Figure 3: Censoring T cells in the thymus.

Figure 3: Censoring T cells in the thymus.

The T cell censoring process can be thought of as defining a protected collection of data (the self proteins) in terms of its complementary patterns (the nonself proteins). We can use this principle to design a distributable change-detection algorithm with interesting properties. Suppose we have some collection of digital data, which we will call self, that we wish to monitor for changes. This might be an activity pattern, as in the intrusion-detection algorithm described above, a compiled program, or a file of data. The algorithm works as follows:

  1. Generate a set of detectors that fail to match self.
  2. Use the detectors to monitor the protected data.
  3. Whenever a detector is activated, a change must have occurred, and the location of the change is known.

There are several details that must be specified before we have an implementable algorithm: (1) how are the detectors represented? (2) How is a match defined? (3) how are detectors generated? (4) How efficient is the algorithm? These questions are explored in detail in [5, 3], but we give some highlights here.

In our computer immune system, binding between detectors and foreign patterns is modeled as string matching between pairs of strings. Self is defined as a set of equal-length strings (e.g., by logically segmenting the protected data into equal-size substrings), and each detector is defined to be a string of the same length as the substring. A perfect match between two strings of equal length means that at each location in the string, the symbols are identical. However, perfect matching is rare in the immune system. Partial matching in symbol strings can be defined using Hamming distance, edit distance, or a more immunologically plausible rule called r-contiguous bits [11]. This rule is based on regions of contiguous matches. It looks for r contiguous matches between symbols in corresponding positions. Thus, for any two strings x and y, we say that match(x, y) is true if x and y agree at at least r contiguous locations.

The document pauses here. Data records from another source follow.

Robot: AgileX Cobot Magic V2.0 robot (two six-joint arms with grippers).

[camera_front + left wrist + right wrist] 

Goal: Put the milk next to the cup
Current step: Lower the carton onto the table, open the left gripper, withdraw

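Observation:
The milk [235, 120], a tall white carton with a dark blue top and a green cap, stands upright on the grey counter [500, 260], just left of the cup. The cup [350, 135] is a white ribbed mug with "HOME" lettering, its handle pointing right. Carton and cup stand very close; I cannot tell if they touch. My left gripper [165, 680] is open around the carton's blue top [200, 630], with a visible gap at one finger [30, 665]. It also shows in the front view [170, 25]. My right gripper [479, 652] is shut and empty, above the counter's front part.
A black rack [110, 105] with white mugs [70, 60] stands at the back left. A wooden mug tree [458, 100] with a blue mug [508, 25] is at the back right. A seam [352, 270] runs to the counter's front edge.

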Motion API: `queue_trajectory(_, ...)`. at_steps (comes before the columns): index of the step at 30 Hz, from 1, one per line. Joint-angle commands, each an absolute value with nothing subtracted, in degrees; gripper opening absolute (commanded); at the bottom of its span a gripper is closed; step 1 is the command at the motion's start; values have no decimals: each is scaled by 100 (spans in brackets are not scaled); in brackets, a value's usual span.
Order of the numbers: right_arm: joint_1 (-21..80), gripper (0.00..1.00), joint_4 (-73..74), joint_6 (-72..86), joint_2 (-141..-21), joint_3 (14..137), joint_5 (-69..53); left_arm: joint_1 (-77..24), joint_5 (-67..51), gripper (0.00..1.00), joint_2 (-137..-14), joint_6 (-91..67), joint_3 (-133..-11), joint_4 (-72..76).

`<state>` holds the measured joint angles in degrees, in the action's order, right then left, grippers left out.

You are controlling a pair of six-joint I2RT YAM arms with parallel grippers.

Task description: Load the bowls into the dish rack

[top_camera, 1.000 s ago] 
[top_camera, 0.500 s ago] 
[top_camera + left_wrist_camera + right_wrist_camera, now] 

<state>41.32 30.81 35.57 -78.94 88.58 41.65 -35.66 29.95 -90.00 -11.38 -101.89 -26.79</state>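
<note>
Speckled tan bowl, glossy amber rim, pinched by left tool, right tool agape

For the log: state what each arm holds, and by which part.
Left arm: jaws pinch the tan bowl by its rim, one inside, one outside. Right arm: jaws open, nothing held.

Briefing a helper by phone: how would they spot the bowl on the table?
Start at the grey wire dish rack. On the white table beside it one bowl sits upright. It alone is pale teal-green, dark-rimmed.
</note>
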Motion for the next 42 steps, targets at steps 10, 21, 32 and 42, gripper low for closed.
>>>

Detectors can be generated in several ways. A general method (one that works for any matching rule) is also the one apparently used by the immune system. Simply generate detectors at random, compare them against self, eliminating those that match self. For the "r-contiguous bits" rule defined above, the random generating procedure is quite inefficient - roughly exponential in the size of self.3 However, more efficient algorithms based on dynamic programming methods allow us to generate detectors in linear time for certain matching rules [3]. The total number of detectors that are required to detect nonself (using the r-contiguous bits matching rule) is the same order of magnitude as the size of self.4

The algorithm has several interesting properties. First, it can be easily distributed because each detector covers a small part of nonself. A set of negative detectors can be split up over multiple sites, which will reduce the coverage at any given site but provide good system-wide coverage. To achieve similar system-wide coverage with positive detection is much more expensive: either a nearly complete set of positive detectors will be needed at every site, resulting in multiple copies of the detection system, or the sites must communicate frequently to coordinate their results. A second point about this algorithm is that it can tolerate noise, depending on the details of how the matching function is defined. Consequently, the algorithm is likely to be more applicable to dynamic or noisy data like the intrusion-detection example than, for instance, in cryptographic applications where efficient change-detection methods already exist. The algorithm's feasibility was originally shown on the problem of computer virus detection in DOS environments [5]. In this work, the protected data were DOS system files, the self set was generated by logically segmenting .com files into equal-size substrings of 32 (binary) characters, detectors (32-bit strings) were generated randomly, the r-contiguous bits matching rule was used with thresholds ranging from 8 to 13, and infections were generated by various file-infector viruses. For example, one self set consisted of 655 self strings and was protected with essentially 100% reliability by as few as 10 detectors. Similar results were later obtained with boot-sector viruses.

Conclusion

Returning to the four principles that we discussed earlier, the intrusion-detection system could be part of a multi-layered system, for example, sitting behind cryptographic and user authentication systems. It could be distributed among sites, for example, using the negative-selection algorithm. Because the databases of normal behavior are generated empirically, based on local operating conditions, each different site will have unique protection. Finally, by focusing on anomaly intrusion detection, it trivially meets the requirement to be sensitive to new forms of attack.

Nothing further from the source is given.